Autarca quer Governo a “compensar” Pedrógão Grande
O presidente da Câmara Municipal de Pedrógão Grande afirmou que os recursos financeiros do Governo e da União Europeia colocados à disposição daquele concelho do norte do distrito de Leiria depois de atingido pelo flagelo dos incêndios em 2017 não foram aproveitados “por inépcia”.
“Sei que não é possível recuperar o investimento que deveria ter sido feito nessa altura, pois o governo e a União Europeia puseram os recursos financeiros ao dispor de Pedrógão, mas infelizmente não os soubemos aproveitar, por inépcia”, afirmou João Marques, no discurso de tomada de posse como presidente da Câmara, esperando que o Governo “reconheça esse prejuízo” e “possa compensar com contratos programa para obras de recuperação e reabilitação do património perdido, mas também para obrar estruturantes e inovadoras, que criem qualidade de vida aos pedroguenses”.
Consciente de que os recursos do município são “muito escassos” para “fazer frente às necessidades”, o autarca eleito afirmou que irá estar atento aos fundos comunitários e ser “muito exigente” com o Governo para “o estabelecimento de protocolos e contratos-programa para concretizar obras que deveriam estar realizadas, de acordo com as promessas feitas em 2017”.
No discurso de tomada de posse, João Marques lembrou o slogan da campanha ‘Pedrógão tem futuro’ para garantir que se trata de uma “missão”. “Uma incumbência que assumimos perante todos vos e que irá ser o fito, a mira que guiará toda a nossa ação neste mandato”.
João Marques recordou o seu programa eleitoral, desde logo com destaque para a “habitação, turismo, comércio e serviços e indústria”, a par da “captação de investimento privado, que crie emprego, no ambiente e preservação da natureza, no património arquitetónica, na floresta”. O autarca deixou ainda uma palavra aos trabalhadores do município, propondo “mais formação” e “adaptando os serviços, fazer as alterações que em conjunto com eles se verifiquem ser necessárias”.
“Na Câmara Municipal, todos somos funcionários dos munícipes, todos somos empregados dos pedroguenses, incluindo o presidente e os vereadores”, afirmou.
Para Pedrógão Grande ter “futuro”, João Marques defende que “tem que ser capaz de captar investimento empresarial que crie postos de trabalho remunerados”, como “tem que apostar em investimentos inovadores e diferenciadores que afirmem o concelho no âmbito regional e nacional”. Por outro lado, o concelho “tem que mobilizar a comunidade estrangeira aproveitando as suas capacidades empreendedoras e competências técnicas”.
João Marques entende que o futuro de Pedrógão Grande tem também que passar por uma aposta na digitalização e no trabalho à distância “como forma de fixar pessoas e fazer regressar alguns dos que partiram”, assim como na cultura, “promovendo as suas tradições e padrões culturais e apoiando os seus artistas e autores locais e também aqueles que cá se radicaram”. De igual forma, “tem que apostar na educação” e “melhorar os cuidados de saúde e assistência social prestados”. Por fim, “Pedrógão precisa principalmente de pessoas ativas, dinâmicas, ‘fazedoras’, investidoras, pessoas capazes e interessadas em contribuir para o seu desenvolvimento”.
O autarca confessou que “já não estava a contar regressar à vida política” depois dos muitos anos dedicados à causa pública, mas a “insistência” dos dirigentes do PSD, o amor a Pedrógão Grande e o “bichinho” da política, levou-o a candidatar-se à Câmara Municipal.

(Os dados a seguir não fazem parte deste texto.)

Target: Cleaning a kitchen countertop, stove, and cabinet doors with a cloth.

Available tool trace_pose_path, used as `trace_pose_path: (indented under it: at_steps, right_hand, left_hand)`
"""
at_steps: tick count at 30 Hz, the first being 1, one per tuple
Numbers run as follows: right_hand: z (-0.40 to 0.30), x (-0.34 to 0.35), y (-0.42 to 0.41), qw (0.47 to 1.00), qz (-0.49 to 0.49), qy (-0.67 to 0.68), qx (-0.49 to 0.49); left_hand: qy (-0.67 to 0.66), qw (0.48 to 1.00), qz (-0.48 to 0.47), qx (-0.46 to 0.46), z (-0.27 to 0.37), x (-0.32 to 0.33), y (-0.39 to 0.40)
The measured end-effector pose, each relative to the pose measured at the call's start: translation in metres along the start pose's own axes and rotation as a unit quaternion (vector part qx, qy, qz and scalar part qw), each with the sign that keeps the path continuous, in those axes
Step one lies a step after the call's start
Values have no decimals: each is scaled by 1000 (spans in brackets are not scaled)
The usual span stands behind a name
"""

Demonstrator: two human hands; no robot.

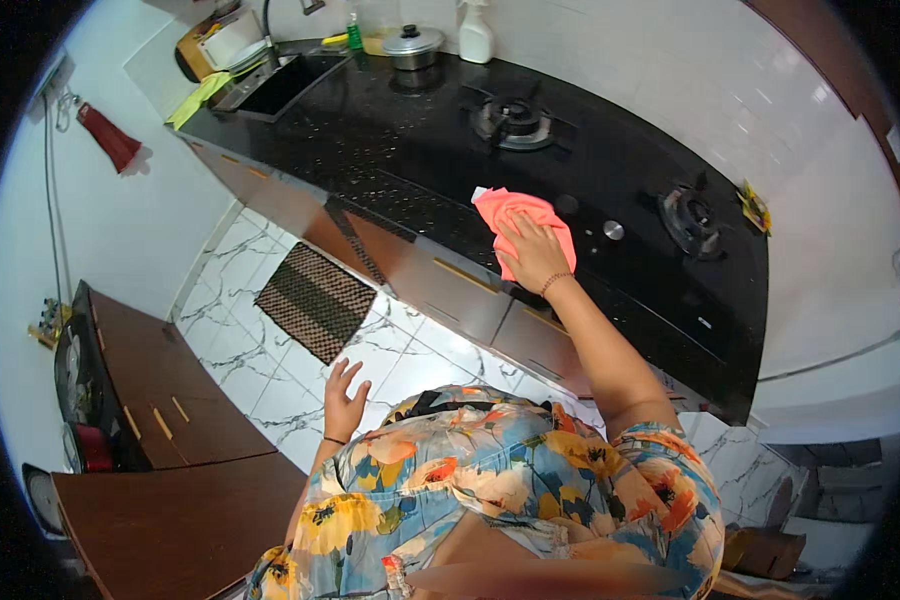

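Note:
My right hand (531, 253) presses a coral-pink cloth (551, 214) flat against the black glass gas hob (630, 300), near its front edge. A silver control knob (613, 229) sits just right of the cloth. Beyond the hand is one burner (516, 124), and a second burner (694, 217) stands farther right. My left hand (345, 401) hangs over the tiled floor with its fingers apart and nothing in it. Small pale specks or droplets dot the black countertop (352, 150) left of the hob.
A sink (292, 86) is set in the counter's left end, with a yellow-green cloth (202, 97) beside it. A lidded steel pot (412, 51) and a white spray bottle (476, 34) stand by the wall. A checkered mat (316, 302) lies on the floor; brown cabinets (172, 375) are at left.

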State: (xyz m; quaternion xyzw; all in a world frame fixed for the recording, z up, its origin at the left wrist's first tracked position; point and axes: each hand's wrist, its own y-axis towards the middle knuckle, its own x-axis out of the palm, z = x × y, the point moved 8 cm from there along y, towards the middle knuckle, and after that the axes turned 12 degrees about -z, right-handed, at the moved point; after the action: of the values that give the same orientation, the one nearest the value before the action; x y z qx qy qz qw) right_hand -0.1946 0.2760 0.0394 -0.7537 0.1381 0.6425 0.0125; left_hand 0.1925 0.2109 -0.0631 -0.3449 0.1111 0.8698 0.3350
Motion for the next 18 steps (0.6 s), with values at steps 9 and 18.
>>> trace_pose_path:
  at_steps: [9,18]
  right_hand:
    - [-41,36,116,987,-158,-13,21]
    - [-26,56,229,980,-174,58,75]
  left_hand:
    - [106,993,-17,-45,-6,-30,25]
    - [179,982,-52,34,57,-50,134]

O resultado foi conhecido no dia 12 de outubro. Pedrógão Grande deu-lhe maioria, e embora a esperança seja “enorme” neste executivo, o presidente da Câmara eleito, consciente de que não será capaz “de tudo resolver”, assegura que terá a “certeza”, a “convicção”, a “força”, a “determinação” e a “capacidade de trabalho” para “tudo fazer para o engrandecimento, afirmação e prestígio” do concelho.